Anomaly detection

Anomaly detection is a machine learning task that consists in spotting so-called outliers.

“An outlier is an observation in a data set which appears to be inconsistent with the remainder of that set of data.” Johnson 1992

“An outlier is an observation which deviates so much from the other observations as to arouse suspicions that it was generated by a different mechanism.” Outlier/Anomaly Hawkins 1980

Types of anomaly detection setups

Supervised AD
- Labels available for both normal data and anomalies
- Similar to rare class mining / imbalanced classification
Semi-supervised AD (Novelty Detection)
- Only normal data available to train
- The algorithm learns on normal data only
Unsupervised AD (Outlier Detection)
- no labels, training set = normal + abnormal data
- Assumption: anomalies are very rare



In [ ]:

    
%matplotlib inline

import warnings
warnings.filterwarnings("ignore")

import numpy as np
import matplotlib
import matplotlib.pyplot as plt

Let's first get familiar with different unsupervised anomaly detection approaches and algorithms. In order to visualise the output of the different algorithms we consider a toy data set consisting in a two-dimensional Gaussian mixture.

Generating the data set



In [ ]:

    
from sklearn.datasets import make_blobs

X, y = make_blobs(n_features=2, centers=3, n_samples=500,
                  random_state=42)



In [ ]:

    
X.shape



In [ ]:

    
plt.figure()
plt.scatter(X[:, 0], X[:, 1])
plt.show()

Anomaly detection with density estimation



In [ ]:

    
from sklearn.neighbors.kde import KernelDensity

# Estimate density with a Gaussian kernel density estimator
kde = KernelDensity(kernel='gaussian')
kde = kde.fit(X)
kde



In [ ]:

    
kde_X = kde.score_samples(X)
print(kde_X.shape)  # contains the log-likelihood of the data. The smaller it is the rarer is the sample



In [ ]:

    
from scipy.stats.mstats import mquantiles
alpha_set = 0.95
tau_kde = mquantiles(kde_X, 1. - alpha_set)



In [ ]:

    
n_samples, n_features = X.shape
X_range = np.zeros((n_features, 2))
X_range[:, 0] = np.min(X, axis=0) - 1.
X_range[:, 1] = np.max(X, axis=0) + 1.

h = 0.1  # step size of the mesh
x_min, x_max = X_range[0]
y_min, y_max = X_range[1]
xx, yy = np.meshgrid(np.arange(x_min, x_max, h),
                     np.arange(y_min, y_max, h))

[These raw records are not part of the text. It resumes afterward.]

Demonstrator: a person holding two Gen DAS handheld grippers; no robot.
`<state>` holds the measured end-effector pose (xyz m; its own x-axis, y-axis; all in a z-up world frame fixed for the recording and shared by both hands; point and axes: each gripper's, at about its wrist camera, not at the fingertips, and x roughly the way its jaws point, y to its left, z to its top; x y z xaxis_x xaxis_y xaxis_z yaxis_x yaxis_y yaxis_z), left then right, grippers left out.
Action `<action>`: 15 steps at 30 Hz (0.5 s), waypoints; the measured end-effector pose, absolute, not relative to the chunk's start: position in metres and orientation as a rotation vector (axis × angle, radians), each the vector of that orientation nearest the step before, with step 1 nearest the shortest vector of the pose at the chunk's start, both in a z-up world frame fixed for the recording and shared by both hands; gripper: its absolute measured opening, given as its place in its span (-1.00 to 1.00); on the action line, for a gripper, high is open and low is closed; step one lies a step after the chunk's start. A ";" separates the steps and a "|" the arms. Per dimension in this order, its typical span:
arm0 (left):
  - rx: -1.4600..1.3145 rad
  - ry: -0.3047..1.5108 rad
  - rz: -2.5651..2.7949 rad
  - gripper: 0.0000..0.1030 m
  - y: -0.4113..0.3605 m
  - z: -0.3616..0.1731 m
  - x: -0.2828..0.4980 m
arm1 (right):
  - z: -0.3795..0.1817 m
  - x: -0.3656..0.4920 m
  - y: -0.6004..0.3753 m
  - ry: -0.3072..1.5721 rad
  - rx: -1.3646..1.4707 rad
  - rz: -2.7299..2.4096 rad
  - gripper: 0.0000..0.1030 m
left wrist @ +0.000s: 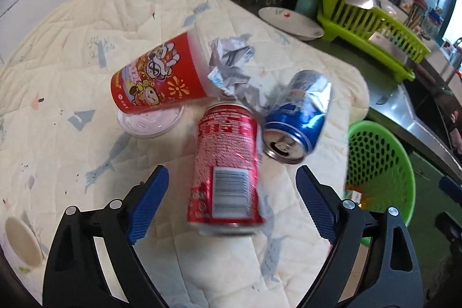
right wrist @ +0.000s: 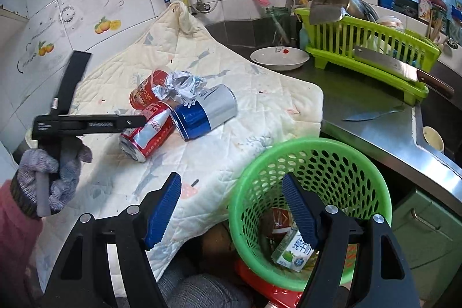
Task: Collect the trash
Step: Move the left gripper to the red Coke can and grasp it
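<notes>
My left tongs (left wrist: 232, 198) are spread wide, holding nothing, with the red can (left wrist: 226, 166) lying between the blue pads on the quilted cloth (left wrist: 72, 48) over the bench. My right tongs (right wrist: 231, 207) gape wide and empty above the green basket (right wrist: 332, 152). A blue can (left wrist: 297, 117) touches the red one; crumpled foil (left wrist: 231, 68) and a red cup (left wrist: 156, 77) lie beyond.
</notes>
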<state>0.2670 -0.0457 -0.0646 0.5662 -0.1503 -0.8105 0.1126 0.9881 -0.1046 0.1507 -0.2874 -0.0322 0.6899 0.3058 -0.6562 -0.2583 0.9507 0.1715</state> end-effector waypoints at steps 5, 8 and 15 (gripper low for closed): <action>-0.014 0.994 -0.175 0.72 -0.048 -0.078 0.280 | -0.033 0.166 -0.285 0.758 0.066 0.326 0.37; -0.003 1.006 -0.176 0.72 -0.049 -0.083 0.285 | -0.032 0.174 -0.282 0.765 0.060 0.331 0.37; 0.020 1.020 -0.187 0.66 -0.052 -0.091 0.288 | -0.031 0.191 -0.272 0.774 0.039 0.348 0.37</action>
<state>0.2881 -0.0519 -0.0906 0.5085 -0.1462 -0.8485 0.1648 0.9838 -0.0707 0.1912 -0.2716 -0.0310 0.6609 0.3215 -0.6782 -0.2933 0.9424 0.1609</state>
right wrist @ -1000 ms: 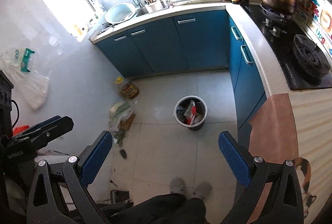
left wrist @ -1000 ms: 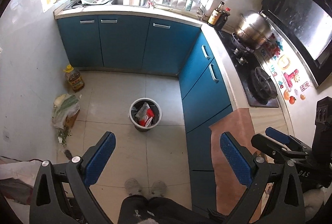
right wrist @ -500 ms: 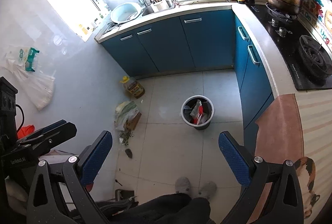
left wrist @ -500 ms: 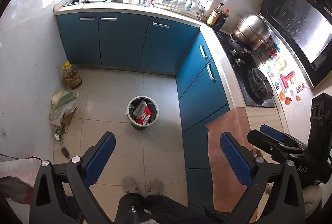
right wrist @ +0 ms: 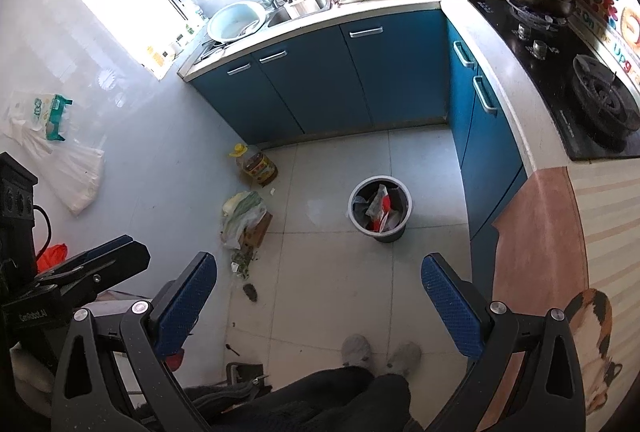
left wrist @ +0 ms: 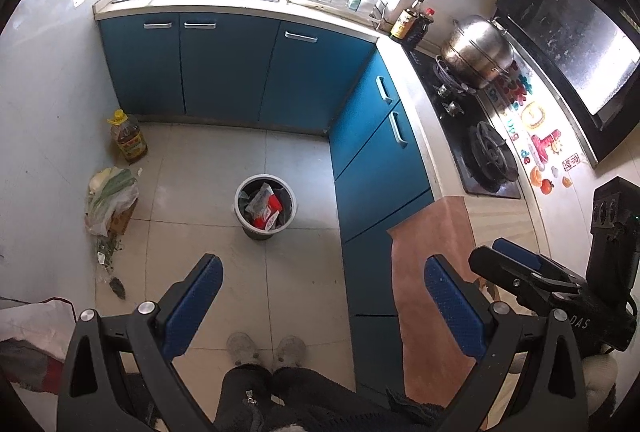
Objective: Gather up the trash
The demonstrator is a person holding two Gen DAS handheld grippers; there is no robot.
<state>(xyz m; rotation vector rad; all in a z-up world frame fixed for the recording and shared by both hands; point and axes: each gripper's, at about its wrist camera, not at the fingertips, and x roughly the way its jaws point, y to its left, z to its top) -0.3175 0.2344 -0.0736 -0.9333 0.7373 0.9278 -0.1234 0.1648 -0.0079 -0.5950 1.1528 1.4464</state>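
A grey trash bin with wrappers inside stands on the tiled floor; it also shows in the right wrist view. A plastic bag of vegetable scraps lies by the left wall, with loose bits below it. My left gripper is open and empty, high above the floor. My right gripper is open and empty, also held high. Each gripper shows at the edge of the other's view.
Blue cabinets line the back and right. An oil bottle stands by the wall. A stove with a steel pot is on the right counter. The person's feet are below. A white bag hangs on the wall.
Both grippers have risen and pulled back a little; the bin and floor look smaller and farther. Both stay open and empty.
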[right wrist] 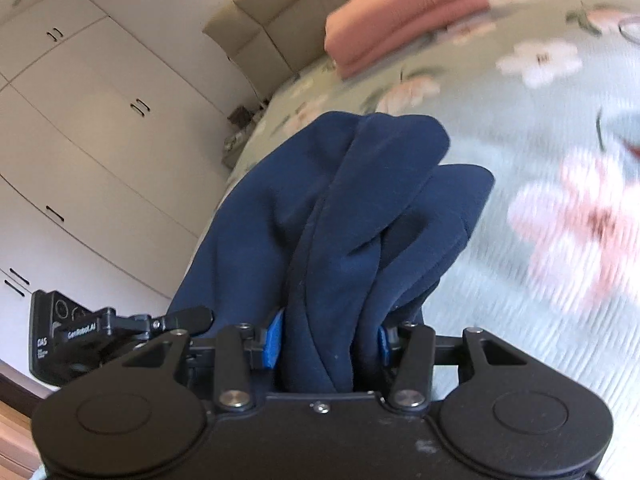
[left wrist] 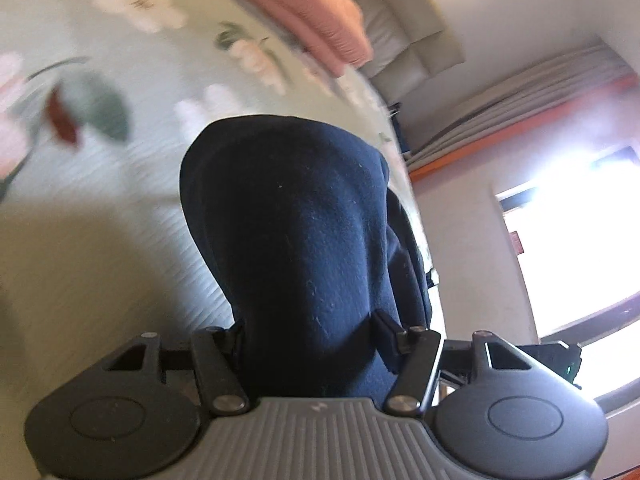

grid = np.c_[xx.ravel(), yy.ravel()]



In [ ]:

    
Z_kde = kde.score_samples(grid)
Z_kde = Z_kde.reshape(xx.shape)

plt.figure()
c_0 = plt.contour(xx, yy, Z_kde, levels=tau_kde, colors='red', linewidths=3)
plt.clabel(c_0, inline=1, fontsize=15, fmt={tau_kde[0]: str(alpha_set)})
plt.scatter(X[:, 0], X[:, 1])
plt.legend()
plt.show()

now with One-Class SVM

The problem of density based estimation is that they tend to become inefficient when the dimensionality of the data increase. It's the so-called curse of dimensionality that affects particularly density estimation algorithms. The one-class SVM algorithm can be used in such cases.



In [ ]:

    
from sklearn.svm import OneClassSVM



In [ ]:

    
nu = 0.05  # theory says it should be an upper bound of the fraction of outliers
ocsvm = OneClassSVM(kernel='rbf', gamma=0.05, nu=nu)
ocsvm.fit(X)



In [ ]:

    
X_outliers = X[ocsvm.predict(X) == -1]



In [ ]:

    
Z_ocsvm = ocsvm.decision_function(grid)
Z_ocsvm = Z_ocsvm.reshape(xx.shape)

plt.figure()
c_0 = plt.contour(xx, yy, Z_ocsvm, levels=[0], colors='red', linewidths=3)
plt.clabel(c_0, inline=1, fontsize=15, fmt={0: str(alpha_set)})
plt.scatter(X[:, 0], X[:, 1])
plt.scatter(X_outliers[:, 0], X_outliers[:, 1], color='red')
plt.legend()
plt.show()

Support vectors - Outliers

The so-called support vectors of the one-class SVM form the outliers



In [ ]:

    
X_SV = X[ocsvm.support_]
n_SV = len(X_SV)
n_outliers = len(X_outliers)

print('{0:.2f} <= {1:.2f} <= {2:.2f}?'.format(1./n_samples*n_outliers, nu, 1./n_samples*n_SV))

Only the support vectors are involved in the decision function of the One-Class SVM.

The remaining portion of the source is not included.